Hitachi Vantara Pentaho Community Wiki
Child pages
  • 15. Report Preprocessor
Skip to end of metadata
Go to start of metadata

Report Pre-Processors

A report-pre-processor is a specialized function that is executed after the report processing queried the data from the data-factory, but before the report's functions get initialized and the actual report-processing starts. Each master- and sub-report can have its own set of report-processors. The pre-processor is executed only once for each report-definition. At this point in the processing chain, a pre-processor has full control over the layout and data-computation aspects of the report-definition.

A pre-processor can:

  • create, remove or alter groups
  • create, remove or reconfigure report-functions
  • reconfigure existing layout-objects, including to add new subreport, bands or elements or to remove or replace existing ones.A pre-processor can reconfigure the data-sources of any of its report's subreports.

A pre-processor can not:

  • modify the datasource of the current report
  • affect the parameters or parameter-processing of the current report
  • change the report-configuration or influence the layouter-configuration and output-processor

Pre-Processors are specified via the "wizard::pre-processor" attribute on either the master-report or the sub-report. Pre-Processors specified on the master-report will not affect sub-reports and will not be called when a sub-report is executed.

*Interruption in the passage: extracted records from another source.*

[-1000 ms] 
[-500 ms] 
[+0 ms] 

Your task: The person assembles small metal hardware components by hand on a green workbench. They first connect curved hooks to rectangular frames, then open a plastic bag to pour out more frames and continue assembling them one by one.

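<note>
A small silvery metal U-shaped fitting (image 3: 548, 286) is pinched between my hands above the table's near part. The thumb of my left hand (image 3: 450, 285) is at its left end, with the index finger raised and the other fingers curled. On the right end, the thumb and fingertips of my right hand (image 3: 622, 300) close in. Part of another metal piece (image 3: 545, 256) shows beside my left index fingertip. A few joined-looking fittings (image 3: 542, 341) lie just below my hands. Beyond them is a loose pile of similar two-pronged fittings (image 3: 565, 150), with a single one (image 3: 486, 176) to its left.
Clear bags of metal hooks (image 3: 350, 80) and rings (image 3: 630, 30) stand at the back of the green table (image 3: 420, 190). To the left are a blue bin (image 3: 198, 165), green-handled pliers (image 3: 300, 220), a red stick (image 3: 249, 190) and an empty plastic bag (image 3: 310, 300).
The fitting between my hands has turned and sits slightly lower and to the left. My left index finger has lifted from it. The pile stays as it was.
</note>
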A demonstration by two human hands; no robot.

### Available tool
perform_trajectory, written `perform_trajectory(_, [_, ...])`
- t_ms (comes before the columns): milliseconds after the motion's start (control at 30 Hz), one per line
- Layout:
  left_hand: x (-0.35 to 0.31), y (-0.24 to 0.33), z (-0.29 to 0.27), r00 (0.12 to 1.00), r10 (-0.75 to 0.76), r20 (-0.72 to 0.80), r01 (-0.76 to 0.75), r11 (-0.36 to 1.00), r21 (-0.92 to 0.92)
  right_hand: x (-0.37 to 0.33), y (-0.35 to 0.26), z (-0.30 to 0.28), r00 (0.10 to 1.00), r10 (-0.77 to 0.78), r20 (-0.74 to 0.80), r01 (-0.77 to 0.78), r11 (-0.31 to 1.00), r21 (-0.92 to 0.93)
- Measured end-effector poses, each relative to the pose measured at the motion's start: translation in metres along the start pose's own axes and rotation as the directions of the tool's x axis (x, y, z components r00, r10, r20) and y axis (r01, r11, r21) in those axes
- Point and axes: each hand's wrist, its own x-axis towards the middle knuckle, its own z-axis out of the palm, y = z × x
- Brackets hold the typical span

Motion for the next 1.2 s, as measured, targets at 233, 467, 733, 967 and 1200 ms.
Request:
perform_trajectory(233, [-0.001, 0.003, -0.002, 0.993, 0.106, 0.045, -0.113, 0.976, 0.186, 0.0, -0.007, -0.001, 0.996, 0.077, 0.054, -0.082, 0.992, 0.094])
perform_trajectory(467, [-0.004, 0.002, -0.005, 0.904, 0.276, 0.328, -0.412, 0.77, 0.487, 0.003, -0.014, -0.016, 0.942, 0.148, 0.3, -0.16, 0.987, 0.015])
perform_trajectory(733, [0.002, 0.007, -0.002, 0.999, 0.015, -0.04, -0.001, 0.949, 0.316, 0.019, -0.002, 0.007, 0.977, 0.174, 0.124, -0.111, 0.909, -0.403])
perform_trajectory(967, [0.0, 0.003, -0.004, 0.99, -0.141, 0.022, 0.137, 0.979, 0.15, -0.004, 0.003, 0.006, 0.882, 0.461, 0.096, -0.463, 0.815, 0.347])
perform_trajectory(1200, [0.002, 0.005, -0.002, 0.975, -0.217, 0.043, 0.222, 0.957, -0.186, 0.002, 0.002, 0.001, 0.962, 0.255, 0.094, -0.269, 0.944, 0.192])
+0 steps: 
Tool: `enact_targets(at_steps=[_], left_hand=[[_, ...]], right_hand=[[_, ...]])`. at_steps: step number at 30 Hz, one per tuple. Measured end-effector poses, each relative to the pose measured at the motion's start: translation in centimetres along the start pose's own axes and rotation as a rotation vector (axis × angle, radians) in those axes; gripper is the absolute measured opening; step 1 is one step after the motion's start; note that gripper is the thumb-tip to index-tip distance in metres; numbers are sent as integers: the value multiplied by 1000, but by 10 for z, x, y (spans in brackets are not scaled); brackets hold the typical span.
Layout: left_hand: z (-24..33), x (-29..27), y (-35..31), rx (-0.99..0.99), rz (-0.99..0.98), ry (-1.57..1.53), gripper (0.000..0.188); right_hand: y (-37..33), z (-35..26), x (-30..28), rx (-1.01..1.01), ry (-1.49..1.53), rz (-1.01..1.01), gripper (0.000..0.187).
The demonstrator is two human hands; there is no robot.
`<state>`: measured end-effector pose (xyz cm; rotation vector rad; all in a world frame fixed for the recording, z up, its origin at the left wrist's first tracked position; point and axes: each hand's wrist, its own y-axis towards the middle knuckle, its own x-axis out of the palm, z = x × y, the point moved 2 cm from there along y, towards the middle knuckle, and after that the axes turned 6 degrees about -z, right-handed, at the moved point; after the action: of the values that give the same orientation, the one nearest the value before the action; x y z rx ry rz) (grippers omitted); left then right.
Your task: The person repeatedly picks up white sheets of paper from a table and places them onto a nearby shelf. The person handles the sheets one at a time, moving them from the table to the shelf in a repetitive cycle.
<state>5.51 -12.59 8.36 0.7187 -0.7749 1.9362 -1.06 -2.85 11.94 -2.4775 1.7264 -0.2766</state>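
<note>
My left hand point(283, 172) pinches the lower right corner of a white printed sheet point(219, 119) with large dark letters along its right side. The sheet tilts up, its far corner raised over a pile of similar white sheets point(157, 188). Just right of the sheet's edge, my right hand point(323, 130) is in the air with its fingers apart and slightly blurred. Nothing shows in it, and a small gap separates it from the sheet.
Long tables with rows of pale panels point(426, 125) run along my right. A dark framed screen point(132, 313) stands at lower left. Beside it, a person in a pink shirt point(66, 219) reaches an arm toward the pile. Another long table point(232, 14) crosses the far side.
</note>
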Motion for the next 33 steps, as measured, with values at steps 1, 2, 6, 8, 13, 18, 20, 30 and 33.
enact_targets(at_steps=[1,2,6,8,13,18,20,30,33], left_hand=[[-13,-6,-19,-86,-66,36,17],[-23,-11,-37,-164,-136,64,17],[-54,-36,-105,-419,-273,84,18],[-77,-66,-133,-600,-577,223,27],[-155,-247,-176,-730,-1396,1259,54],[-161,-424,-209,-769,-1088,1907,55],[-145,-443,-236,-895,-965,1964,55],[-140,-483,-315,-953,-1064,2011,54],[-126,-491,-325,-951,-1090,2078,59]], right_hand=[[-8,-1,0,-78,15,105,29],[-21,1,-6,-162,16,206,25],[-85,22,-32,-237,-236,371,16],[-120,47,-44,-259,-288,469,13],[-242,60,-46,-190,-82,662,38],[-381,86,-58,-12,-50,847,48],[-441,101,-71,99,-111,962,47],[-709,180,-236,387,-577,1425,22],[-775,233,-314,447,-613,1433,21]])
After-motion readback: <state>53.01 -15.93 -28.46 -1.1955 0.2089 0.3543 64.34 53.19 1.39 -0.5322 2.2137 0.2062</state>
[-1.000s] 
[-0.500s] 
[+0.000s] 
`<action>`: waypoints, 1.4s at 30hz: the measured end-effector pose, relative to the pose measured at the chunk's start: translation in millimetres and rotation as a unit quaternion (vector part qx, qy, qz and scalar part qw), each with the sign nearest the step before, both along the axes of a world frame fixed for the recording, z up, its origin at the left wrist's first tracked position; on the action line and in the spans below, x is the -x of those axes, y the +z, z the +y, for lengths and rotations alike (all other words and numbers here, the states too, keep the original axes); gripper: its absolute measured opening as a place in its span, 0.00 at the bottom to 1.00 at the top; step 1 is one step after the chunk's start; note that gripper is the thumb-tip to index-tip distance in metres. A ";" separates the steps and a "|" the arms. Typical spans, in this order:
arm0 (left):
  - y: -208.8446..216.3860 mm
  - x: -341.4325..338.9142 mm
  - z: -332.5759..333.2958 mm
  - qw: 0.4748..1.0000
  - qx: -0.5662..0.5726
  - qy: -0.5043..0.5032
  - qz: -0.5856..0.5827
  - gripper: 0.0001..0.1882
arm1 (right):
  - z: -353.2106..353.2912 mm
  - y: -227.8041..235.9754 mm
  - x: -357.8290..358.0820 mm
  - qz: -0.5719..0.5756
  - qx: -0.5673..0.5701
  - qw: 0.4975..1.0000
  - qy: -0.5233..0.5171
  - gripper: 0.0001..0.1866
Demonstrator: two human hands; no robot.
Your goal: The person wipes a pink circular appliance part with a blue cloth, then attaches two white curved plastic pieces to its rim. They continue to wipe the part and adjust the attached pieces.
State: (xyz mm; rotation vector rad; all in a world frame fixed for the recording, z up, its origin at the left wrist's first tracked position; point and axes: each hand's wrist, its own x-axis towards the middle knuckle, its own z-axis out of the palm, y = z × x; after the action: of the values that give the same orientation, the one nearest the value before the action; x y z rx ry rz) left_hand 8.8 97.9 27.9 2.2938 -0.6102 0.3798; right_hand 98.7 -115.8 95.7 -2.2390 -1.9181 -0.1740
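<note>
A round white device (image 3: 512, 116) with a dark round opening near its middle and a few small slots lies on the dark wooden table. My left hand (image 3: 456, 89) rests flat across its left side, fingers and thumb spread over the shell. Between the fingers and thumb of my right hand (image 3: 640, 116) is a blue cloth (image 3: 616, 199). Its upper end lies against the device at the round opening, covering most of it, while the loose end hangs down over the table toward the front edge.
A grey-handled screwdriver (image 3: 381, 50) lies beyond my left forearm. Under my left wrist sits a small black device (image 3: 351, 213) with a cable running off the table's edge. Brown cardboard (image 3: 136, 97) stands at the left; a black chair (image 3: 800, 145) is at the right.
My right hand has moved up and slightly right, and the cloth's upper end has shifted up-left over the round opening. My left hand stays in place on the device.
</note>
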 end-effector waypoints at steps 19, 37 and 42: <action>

In the reporting system, there are two classes of pre-processors. The pre-processors that can be specified in the report-designer are user-level pre-processors. In addition to these Pre-Processors, system-level Pre-Processors are also used by the reporting engine to optimize the report-processing and to perform necessary data-processing based on the elements found in the report. These automatic Pre-Processors are always executed after the user-level Pre-Processors have run.

Build-in automatic Pre-Processors


The Aggregate-Field-Pre-Processor introspects all data-elements of a report and activates any aggregation-function that may be specified in the "wizard::aggregation-type" attribute.


The Legacy-Chart-Preprocessor extracts a pre-configured chart-expression and one or more chart-data-collector-functions from the report and activates them as regular expressions with an auto-generated name. This is a helper pre-processor to make the legacy-chart-element work.

User-Level Pre-Processors


This is a empty Pre-Processor. It returns the report-definition unchanged.This class only serves as base-class for other implementations.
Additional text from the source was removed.